What the exercise asks
Write out the data exactly, please, and omit the pictures.

※

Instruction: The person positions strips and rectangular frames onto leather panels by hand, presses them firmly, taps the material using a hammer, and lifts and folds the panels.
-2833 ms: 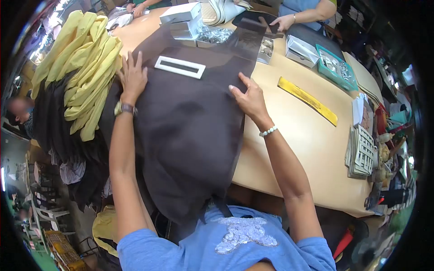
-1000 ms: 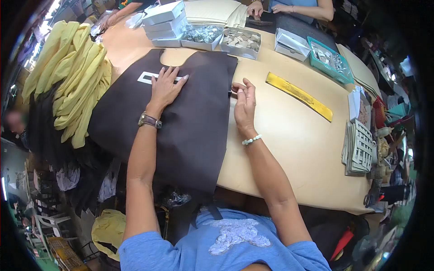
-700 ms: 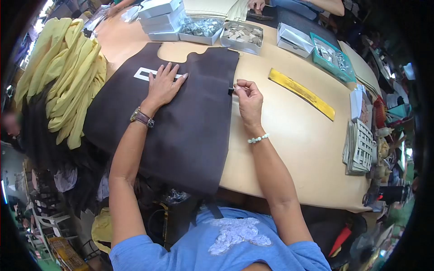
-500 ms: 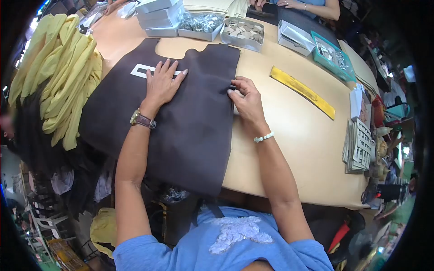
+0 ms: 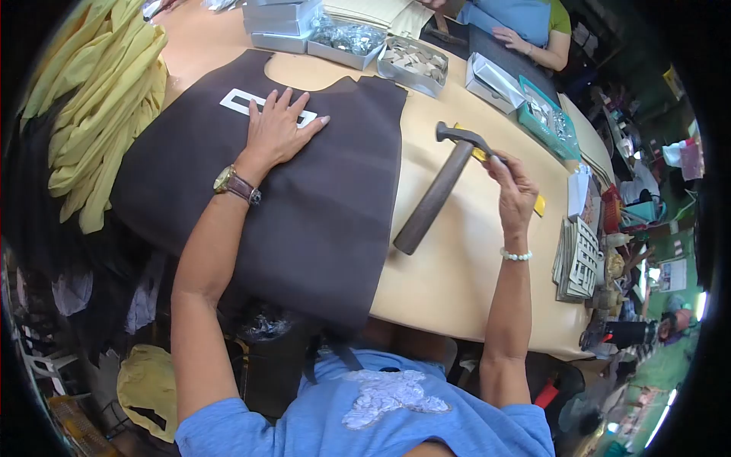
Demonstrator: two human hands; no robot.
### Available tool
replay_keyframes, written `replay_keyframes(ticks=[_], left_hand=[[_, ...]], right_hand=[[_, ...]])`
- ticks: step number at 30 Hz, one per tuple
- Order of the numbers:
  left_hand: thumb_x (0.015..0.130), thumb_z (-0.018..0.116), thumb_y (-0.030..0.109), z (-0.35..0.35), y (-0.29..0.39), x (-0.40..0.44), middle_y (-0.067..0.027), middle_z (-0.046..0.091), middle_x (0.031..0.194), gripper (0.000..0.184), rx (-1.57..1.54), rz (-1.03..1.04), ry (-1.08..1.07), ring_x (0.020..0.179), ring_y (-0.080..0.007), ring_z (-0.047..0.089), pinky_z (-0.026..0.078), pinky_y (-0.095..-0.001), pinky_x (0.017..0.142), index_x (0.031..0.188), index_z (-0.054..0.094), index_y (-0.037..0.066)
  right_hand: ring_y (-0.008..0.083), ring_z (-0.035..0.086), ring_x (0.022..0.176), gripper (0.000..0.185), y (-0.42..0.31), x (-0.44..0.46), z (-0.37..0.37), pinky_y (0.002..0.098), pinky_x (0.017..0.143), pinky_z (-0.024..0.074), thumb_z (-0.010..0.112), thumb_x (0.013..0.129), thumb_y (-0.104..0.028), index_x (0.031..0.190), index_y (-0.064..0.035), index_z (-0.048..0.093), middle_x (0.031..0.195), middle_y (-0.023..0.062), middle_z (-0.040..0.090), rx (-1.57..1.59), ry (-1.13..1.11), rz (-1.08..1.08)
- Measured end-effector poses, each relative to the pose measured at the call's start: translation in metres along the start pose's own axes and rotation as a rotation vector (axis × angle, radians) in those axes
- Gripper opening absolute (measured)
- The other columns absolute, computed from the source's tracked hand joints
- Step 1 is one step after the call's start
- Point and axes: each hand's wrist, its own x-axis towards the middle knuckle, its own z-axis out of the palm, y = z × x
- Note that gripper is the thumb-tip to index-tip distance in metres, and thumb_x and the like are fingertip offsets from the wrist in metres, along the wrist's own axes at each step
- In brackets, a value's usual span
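Note:
A large dark fabric piece (image 5: 327, 206) with a curved cut-out at its top lies flat on the table. My left hand (image 5: 276, 135) rests on it with fingers spread, partly covering a white rectangular frame template (image 5: 236, 101). To the right of the fabric, my right hand (image 5: 518, 190) pinches a claw hammer (image 5: 440, 194) at the claw end of its head. The wooden handle slants down to the left, its end close to the fabric's right edge. Behind the hammer and my hand, a yellow strip (image 5: 540, 206) shows only in parts.
Yellow fabric (image 5: 114, 99) is heaped at the left. Along the far side stand a box of small pieces (image 5: 413, 65), a box of bagged parts (image 5: 346, 39) and a teal tray (image 5: 548, 118). Card templates (image 5: 576, 259) lie at the right edge. Another person's hand (image 5: 512, 38) rests across the table.
My right hand has moved right, away from the fabric's edge, and the hammer now shows in it. My left hand stays on the template. The view has shifted slightly.

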Motion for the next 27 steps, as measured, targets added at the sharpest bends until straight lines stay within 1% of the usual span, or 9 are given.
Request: replay_keyframes(ticks=[2,5,6,11,14,18,21,25,27], left_hand=[[0.085,0.044,0.061,0.001,0.0,-0.001,-0.0178,0.039,0.14,0.07,-0.014,0.0,0.007,0.132,-0.0368,0.031,0.017,-0.0619,0.105,0.133,0.047,0.011],[0.085,0.044,0.061,-0.003,0.003,-0.001,-0.0168,0.038,0.141,0.068,0.013,-0.017,-0.018,0.132,-0.0356,0.031,0.018,-0.0604,0.106,0.134,0.046,0.015],[0.085,0.043,0.061,-0.004,0.004,-0.001,-0.0163,0.038,0.142,0.067,0.03,-0.023,-0.032,0.133,-0.035,0.03,0.018,-0.0595,0.106,0.135,0.046,0.016],[0.085,0.045,0.06,0.0,0.001,0.0,-0.0181,0.039,0.14,0.066,-0.019,0.008,-0.006,0.131,-0.0376,0.031,0.017,-0.0627,0.105,0.132,0.049,0.013],[0.085,0.045,0.06,-0.001,0.0,-0.001,-0.0182,0.039,0.14,0.066,-0.012,0.014,-0.004,0.132,-0.0373,0.03,0.016,-0.0627,0.105,0.132,0.049,0.014],[0.085,0.045,0.06,-0.002,0.001,-0.001,-0.0181,0.039,0.14,0.066,-0.023,-0.002,-0.01,0.132,-0.037,0.03,0.016,-0.0619,0.106,0.132,0.049,0.013],[0.085,0.044,0.06,-0.003,0.003,-0.001,-0.018,0.039,0.14,0.067,-0.027,-0.006,-0.008,0.132,-0.0369,0.03,0.016,-0.0613,0.106,0.132,0.049,0.013],[0.086,0.043,0.06,-0.003,0.003,-0.002,-0.0181,0.039,0.14,0.067,-0.029,-0.004,-0.003,0.132,-0.0364,0.03,0.015,-0.061,0.106,0.131,0.049,0.012],[0.089,0.04,0.057,-0.004,0.004,-0.002,-0.0175,0.039,0.14,0.063,-0.035,-0.015,-0.014,0.132,-0.0365,0.03,0.015,-0.061,0.106,0.133,0.048,0.012]], right_hand=[[0.0129,0.065,0.08,0.017,-0.01,0.0,-0.006,0.024,0.073,0.0516,0.06,0.089,-0.007,0.101,0.0013,0.066,0.086,0.0069,0.067,0.001,0.053,-0.022],[0.0143,0.066,0.08,0.017,-0.016,-0.001,0.008,0.025,0.074,0.053,0.059,0.089,-0.007,0.102,0.0025,0.065,0.086,0.0079,0.067,0.134,0.068,-0.026],[0.0146,0.066,0.079,0.018,-0.019,-0.002,0.018,0.0247,0.073,0.0533,0.059,0.089,-0.007,0.102,0.0035,0.065,0.087,0.0085,0.068,0.168,0.057,-0.006],[0.0117,0.065,0.076,0.017,-0.027,-0.014,0.092,0.0231,0.07,0.0516,0.061,0.088,-0.008,0.1,0.002,0.066,0.084,0.0067,0.068,0.356,-0.107,0.138],[0.0101,0.064,0.073,0.016,-0.004,-0.012,0.117,0.0219,0.068,0.0502,0.062,0.087,-0.009,0.098,0.0019,0.067,0.081,0.0059,0.067,0.366,-0.092,0.206],[0.0094,0.063,0.072,0.017,0.028,0.013,0.111,0.0219,0.066,0.0496,0.062,0.087,-0.01,0.097,0.0032,0.067,0.079,0.0067,0.067,0.264,0.091,0.107],[0.0098,0.063,0.071,0.018,0.033,0.026,0.096,0.0212,0.065,0.0496,0.062,0.087,-0.009,0.097,0.0041,0.066,0.078,0.0076,0.067,0.248,0.187,0.15],[0.0126,0.065,0.075,0.018,0.015,0.017,0.088,0.0232,0.07,0.0525,0.062,0.087,-0.009,0.099,0.0038,0.066,0.082,0.0088,0.067,0.298,0.213,0.139],[0.0135,0.066,0.077,0.018,0.006,0.007,0.092,0.0248,0.072,0.0534,0.062,0.087,-0.009,0.1,0.0032,0.066,0.084,0.0084,0.067,0.375,0.149,0.128]])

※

Answer for the task
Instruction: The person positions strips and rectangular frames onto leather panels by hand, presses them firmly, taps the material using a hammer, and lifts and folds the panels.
-2833 ms: 
-1000 ms: 
-700 ms: 
-500 ms: 
+0 ms: 
Demonstrator: two human hands; no robot.
### Available tool
replay_keyframes, written `replay_keyframes(ticks=[_], left_hand=[[_, ...]], right_hand=[[_, ...]])`
- ticks: step number at 30 Hz, one per tuple
- Order of the numbers:
  left_hand: thumb_x (0.015..0.130), thumb_z (-0.018..0.116), thumb_y (-0.030..0.109), z (-0.35..0.35), y (-0.29..0.39), x (-0.40..0.44), middle_y (-0.067..0.027), middle_z (-0.046..0.091), middle_x (0.031..0.194), gripper (0.000..0.184), rx (-1.57..1.54), rz (-1.03..1.04), ry (-1.08..1.07), ring_x (0.020..0.179), ring_y (-0.080..0.007), ring_z (-0.047..0.089), pinky_z (-0.026..0.078), pinky_y (-0.095..-0.001), pinky_x (0.017..0.142), index_x (0.031..0.188), index_z (-0.054..0.094), index_y (-0.037..0.066)
  right_hand: ring_y (-0.008..0.083), ring_z (-0.035..0.086), ring_x (0.022..0.176), gripper (0.000..0.185), y (-0.42..0.31), x (-0.44..0.46), z (-0.37..0.37), pinky_y (0.002..0.098), pinky_x (0.017..0.143), pinky_z (-0.024..0.074), thumb_z (-0.010..0.112), thumb_x (0.013..0.129), thumb_y (-0.104..0.028), index_x (0.031..0.190), index_y (-0.064..0.035), index_z (-0.048..0.093), middle_x (0.031..0.195), middle_y (-0.023..0.062), middle_z (-0.040..0.090), rx (-1.57..1.59), ry (-1.13..1.11), rz (-1.08..1.08)
- Measured end-effector poses, each relative to the pose measured at the call's start: translation in metres along the start pose's own axes and rotation as a rotation vector (axis × angle, radians) in those axes
- Gripper opening absolute (measured)
- The other columns absolute, computed from the source's tracked hand joints
- Step 1 is one step after the call's start
- Point and axes: each hand's wrist, its own x-axis towards the middle knuckle, its own z-axis out of the palm, y = z × x
- Note that gripper is the thumb-tip to index-tip distance in metres, and thumb_x and the like are fingertip offsets from the wrist in metres, along the wrist's own axes at each step
- In brackets, a value's usual span
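Note:
A large dark fabric piece (image 5: 327, 206) with a curved cut-out at its top lies flat on the table. My left hand (image 5: 276, 135) rests on it with fingers spread, partly covering a white rectangular frame template (image 5: 236, 101). To the right of the fabric, my right hand (image 5: 518, 190) pinches a claw hammer (image 5: 440, 194) at the claw end of its head. The wooden handle slants down to the left, its end close to the fabric's right edge. Behind the hammer and my hand, a yellow strip (image 5: 540, 206) shows only in parts.
Yellow fabric (image 5: 114, 99) is heaped at the left. Along the far side stand a box of small pieces (image 5: 413, 65), a box of bagged parts (image 5: 346, 39) and a teal tray (image 5: 548, 118). Card templates (image 5: 576, 259) lie at the right edge. Another person's hand (image 5: 512, 38) rests across the table.
My right hand has moved right, away from the fabric's edge, and the hammer now shows in it. My left hand stays on the template. The view has shifted slightly.
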
Motion for the next 27 steps, as measured, targets added at the sharpest bends until straight lines stay within 1% of the usual span, or 9 are given.
Request: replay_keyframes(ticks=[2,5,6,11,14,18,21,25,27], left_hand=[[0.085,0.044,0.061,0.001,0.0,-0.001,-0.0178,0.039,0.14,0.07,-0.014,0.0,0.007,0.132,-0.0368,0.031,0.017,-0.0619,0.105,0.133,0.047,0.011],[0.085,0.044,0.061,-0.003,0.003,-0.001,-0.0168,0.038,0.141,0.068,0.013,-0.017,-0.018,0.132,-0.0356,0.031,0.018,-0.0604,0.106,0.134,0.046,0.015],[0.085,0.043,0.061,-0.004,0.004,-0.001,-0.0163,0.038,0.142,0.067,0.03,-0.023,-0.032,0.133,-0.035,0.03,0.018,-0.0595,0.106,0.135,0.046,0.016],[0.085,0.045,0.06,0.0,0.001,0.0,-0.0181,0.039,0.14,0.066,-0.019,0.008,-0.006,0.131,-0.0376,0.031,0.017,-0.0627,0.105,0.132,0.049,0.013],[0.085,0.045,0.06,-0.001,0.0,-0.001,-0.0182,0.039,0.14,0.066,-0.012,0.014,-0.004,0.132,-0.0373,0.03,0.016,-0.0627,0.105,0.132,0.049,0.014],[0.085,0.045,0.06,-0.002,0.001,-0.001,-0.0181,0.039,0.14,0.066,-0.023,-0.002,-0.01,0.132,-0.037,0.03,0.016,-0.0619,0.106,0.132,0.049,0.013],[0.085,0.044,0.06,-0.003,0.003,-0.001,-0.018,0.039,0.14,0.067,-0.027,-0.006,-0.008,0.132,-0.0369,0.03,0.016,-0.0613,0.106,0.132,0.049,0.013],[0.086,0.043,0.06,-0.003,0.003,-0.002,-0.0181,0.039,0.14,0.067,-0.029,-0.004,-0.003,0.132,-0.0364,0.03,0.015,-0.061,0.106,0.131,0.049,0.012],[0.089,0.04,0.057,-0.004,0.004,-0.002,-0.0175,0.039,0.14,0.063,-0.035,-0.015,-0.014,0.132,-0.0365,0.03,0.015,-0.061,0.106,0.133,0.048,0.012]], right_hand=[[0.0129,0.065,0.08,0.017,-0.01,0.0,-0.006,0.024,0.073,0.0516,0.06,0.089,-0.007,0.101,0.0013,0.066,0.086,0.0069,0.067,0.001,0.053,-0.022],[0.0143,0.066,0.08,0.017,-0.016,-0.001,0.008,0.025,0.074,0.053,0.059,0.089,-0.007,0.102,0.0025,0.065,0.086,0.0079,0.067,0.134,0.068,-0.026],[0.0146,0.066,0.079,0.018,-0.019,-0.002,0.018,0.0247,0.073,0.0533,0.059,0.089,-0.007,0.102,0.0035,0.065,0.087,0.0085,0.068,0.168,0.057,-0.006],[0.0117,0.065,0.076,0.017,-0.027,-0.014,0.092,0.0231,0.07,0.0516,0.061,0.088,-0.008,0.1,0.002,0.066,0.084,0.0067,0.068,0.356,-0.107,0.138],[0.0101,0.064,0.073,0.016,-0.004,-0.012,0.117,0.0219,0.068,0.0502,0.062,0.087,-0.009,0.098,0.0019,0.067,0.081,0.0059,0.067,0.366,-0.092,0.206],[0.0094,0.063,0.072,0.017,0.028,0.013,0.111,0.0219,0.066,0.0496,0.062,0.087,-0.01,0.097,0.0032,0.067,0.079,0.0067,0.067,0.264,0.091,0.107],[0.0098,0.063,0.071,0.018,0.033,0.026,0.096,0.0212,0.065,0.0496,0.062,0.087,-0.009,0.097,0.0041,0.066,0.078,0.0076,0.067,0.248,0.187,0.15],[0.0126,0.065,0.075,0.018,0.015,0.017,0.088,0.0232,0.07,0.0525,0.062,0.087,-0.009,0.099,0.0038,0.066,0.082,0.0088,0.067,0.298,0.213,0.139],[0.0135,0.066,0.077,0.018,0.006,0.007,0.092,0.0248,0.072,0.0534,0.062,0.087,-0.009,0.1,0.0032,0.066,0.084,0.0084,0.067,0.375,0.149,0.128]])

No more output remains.